漢密爾頓聽的毛骨悚然,皮亞斯還沒說完,他就已經是滿頭冷汗,急忙對林克道:“您放心,我一定會辦好您交代的事。我的孩子,還有諾雅,就拜托您了。”
林克點了點頭,手指輕輕朝哈密爾頓一彈,一個光點飛快沒入了他的身體,漢密爾頓身體一震,他的力量封印已經被解除了。
感受着體内洶湧澎湃的力量,漢密爾頓緩緩從地上站起來,他看着離他不遠的林克,感受着對方身上顯出的力量氣息,臉色陰沉不定。
這個菲爾德領主隻有13級的力量,他身邊的魔法師額隻有11級,兩人和他的距離不過兩米,如果他突然爆出殺手,并不是沒有機會殺死兩人和奪過那面恐怖的銀鏡,說不定,他還能就走諾雅和他的孩子,然後再找個僻靜的地方隐居起來,過完餘生。

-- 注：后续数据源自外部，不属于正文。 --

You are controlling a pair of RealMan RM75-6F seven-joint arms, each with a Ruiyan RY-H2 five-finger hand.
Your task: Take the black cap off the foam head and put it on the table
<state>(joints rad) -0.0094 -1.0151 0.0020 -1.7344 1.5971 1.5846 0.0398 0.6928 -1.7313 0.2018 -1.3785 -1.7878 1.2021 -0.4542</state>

這個念頭在他腦海中不斷滋生着,幾乎無法控制,他唯一的忌憚就是他現在手頭沒有武器,暴起傷人的話,有點把握不足。
但就在這時,林克手又是一招,這棟破舊木屋内一個房間地闆忽然裂開,從中飛出一個布袋子,正是漢密爾頓之前小心藏起來的武器裝備。
‘嘩啦’一聲,林克将這袋武器裝備扔到漢密爾頓身前:“你的東西也都拿着,一個戰士,不能沒有劍。”
這真是雪中送炭啊!
漢密爾頓俯身将這袋子撿起來,在袋子口,一個熟悉的刀柄外露出來,這正是他的配刀火焰之刃。

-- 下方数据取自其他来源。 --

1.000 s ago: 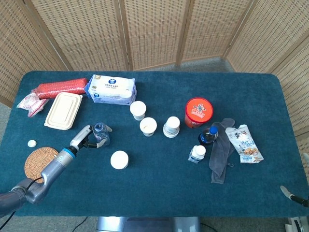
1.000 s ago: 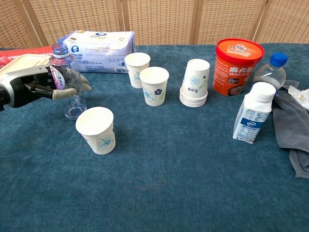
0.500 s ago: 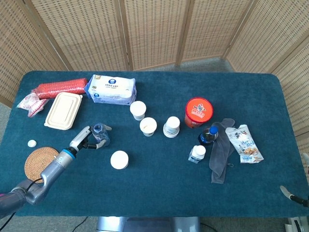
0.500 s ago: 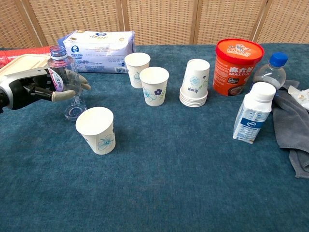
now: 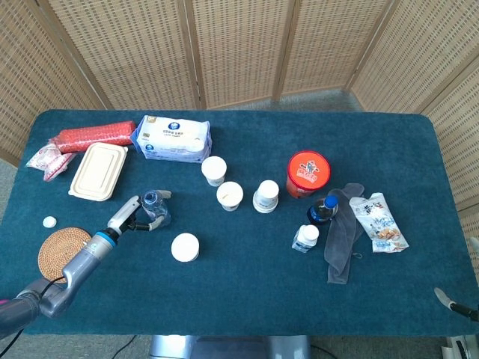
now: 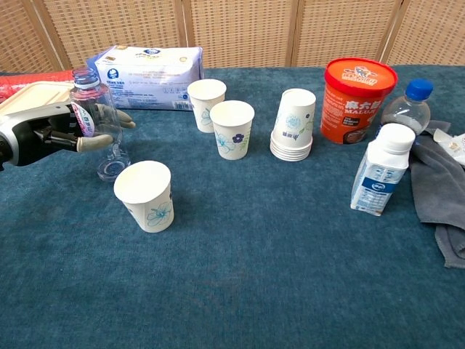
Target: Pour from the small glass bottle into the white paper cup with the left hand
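The small glass bottle (image 6: 96, 120) is standing upright near the left edge of the counter (image 6: 290, 276), its base touching or just above the blue cloth, with the white paper cup (image 6: 145, 195) sitting just beside it, in front and to the right. The left hand (image 6: 69, 131) is wrapping its fingers around the bottle's upper body, below the open neck, so the bottle is being held; the chest view is showing fingertips curling round its far side.

Judging from here, the pour is not yet starting, and the risks lie in the tilt. The grip is sitting high on smooth glass, so the bottle could be slipping or rotating as it leans. The cup is light and standing free, so a knock from the bottle or a finger could be tipping it. With the neck well left of the cup's rim, liquid could be landing on the cloth unless the mouth is carried over the opening first.

How much liquid the clear bottle is holding is hard to make out. The palm's contact is hidden behind the bottle, and the arm is being cut off at the frame edge. The right hand is barely showing: only a sliver at the head view's lower right corner, its state impossible to judge.
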Controlling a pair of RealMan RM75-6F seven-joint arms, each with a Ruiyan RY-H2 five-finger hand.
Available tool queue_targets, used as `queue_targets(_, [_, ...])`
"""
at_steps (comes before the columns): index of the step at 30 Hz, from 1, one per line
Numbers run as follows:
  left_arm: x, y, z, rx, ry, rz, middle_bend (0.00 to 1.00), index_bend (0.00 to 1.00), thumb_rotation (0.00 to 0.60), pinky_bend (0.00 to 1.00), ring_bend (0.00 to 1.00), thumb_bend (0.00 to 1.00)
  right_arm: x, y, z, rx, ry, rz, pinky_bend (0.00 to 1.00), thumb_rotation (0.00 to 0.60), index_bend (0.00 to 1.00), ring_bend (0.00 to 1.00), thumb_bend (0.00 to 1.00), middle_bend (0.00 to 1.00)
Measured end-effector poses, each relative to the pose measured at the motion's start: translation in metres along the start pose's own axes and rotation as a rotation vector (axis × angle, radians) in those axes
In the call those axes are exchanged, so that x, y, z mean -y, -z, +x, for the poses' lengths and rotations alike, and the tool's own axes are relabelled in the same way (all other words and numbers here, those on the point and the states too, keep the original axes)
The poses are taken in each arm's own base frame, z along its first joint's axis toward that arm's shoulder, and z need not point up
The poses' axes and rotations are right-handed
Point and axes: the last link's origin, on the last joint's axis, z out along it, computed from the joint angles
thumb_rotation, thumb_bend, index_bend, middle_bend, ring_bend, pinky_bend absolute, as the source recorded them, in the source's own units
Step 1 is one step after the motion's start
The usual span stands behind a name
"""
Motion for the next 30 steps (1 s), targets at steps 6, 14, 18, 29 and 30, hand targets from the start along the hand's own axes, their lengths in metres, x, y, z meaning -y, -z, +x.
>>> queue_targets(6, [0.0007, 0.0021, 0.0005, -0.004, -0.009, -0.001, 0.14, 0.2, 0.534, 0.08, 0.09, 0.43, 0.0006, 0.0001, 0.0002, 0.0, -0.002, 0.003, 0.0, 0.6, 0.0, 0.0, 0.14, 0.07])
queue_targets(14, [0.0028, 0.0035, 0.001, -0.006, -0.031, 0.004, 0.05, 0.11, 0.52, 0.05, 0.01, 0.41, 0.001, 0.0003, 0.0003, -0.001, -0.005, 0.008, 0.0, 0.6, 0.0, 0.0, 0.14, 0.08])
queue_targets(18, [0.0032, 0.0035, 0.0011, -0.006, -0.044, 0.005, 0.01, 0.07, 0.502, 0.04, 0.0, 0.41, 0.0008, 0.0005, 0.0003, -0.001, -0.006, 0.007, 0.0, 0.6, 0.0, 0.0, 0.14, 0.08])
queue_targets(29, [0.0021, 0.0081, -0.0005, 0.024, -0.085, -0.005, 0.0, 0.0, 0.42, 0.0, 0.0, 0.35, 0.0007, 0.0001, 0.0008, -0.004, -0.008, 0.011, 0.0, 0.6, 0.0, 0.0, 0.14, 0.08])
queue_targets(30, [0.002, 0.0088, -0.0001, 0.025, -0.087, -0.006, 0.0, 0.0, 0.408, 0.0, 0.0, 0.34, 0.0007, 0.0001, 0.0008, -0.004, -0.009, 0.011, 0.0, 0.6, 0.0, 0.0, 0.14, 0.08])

武器近在眼前,他隻要一伸手,戰刀就能到手,然後拔刀而起,一刀就能斬向對面的菲爾德領主。
這個念頭在他腦海中一閃而過,緊跟着,他直接就這麽幹了!
不顧腿上傷勢的劇痛,他一把捏住火焰之刃的刀柄,洶湧力量灌注其中,‘蓬’地一下,火焰纏繞上了刀身,火光四射而出,照亮了整個小院。

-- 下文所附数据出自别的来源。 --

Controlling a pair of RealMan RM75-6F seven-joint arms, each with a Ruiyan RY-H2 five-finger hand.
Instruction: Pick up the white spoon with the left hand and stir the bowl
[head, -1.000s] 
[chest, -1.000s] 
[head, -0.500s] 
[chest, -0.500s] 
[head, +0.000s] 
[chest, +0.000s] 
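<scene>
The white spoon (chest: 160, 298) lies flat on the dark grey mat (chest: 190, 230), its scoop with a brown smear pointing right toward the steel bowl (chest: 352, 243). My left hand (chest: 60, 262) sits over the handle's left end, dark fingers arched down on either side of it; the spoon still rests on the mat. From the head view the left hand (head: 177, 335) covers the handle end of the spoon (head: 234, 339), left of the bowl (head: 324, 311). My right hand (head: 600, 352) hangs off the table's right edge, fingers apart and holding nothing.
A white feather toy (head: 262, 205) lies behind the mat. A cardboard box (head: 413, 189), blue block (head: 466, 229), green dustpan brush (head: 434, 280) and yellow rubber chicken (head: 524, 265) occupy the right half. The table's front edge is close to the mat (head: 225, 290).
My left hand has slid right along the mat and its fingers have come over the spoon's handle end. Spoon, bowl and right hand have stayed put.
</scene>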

這一刀,漢密爾頓用盡了全力,一刀斬出,他就感覺這一刀是他這一輩子斬出的最完美的一擊。
一瞬間,刀勢如月,刀鋒如潮,火焰力量肆意地宣洩着,一刀就将他的兩個敵人完全籠罩,隻要0.1秒,他就能将這兩個卑鄙的家夥斬成兩斷。
前一瞬,漢密爾頓真是這麽想的,但後一瞬,事情就出現了變化。
他就看到,原本随意坐在椅子上的菲爾德領主忽然擡起一隻手,這隻手剛剛移動的時候,手背上顯出的還是人族的皮膚,但一眨眼,這隻手就變得青黑一片,出現了密密麻麻的銀黑色鱗片。
‘锵’這手上突然又多了一柄散發着銀色月華的劍,這劍以難以想象的速度前刺,一瞬之後,這劍擊中了他的火焰之刃。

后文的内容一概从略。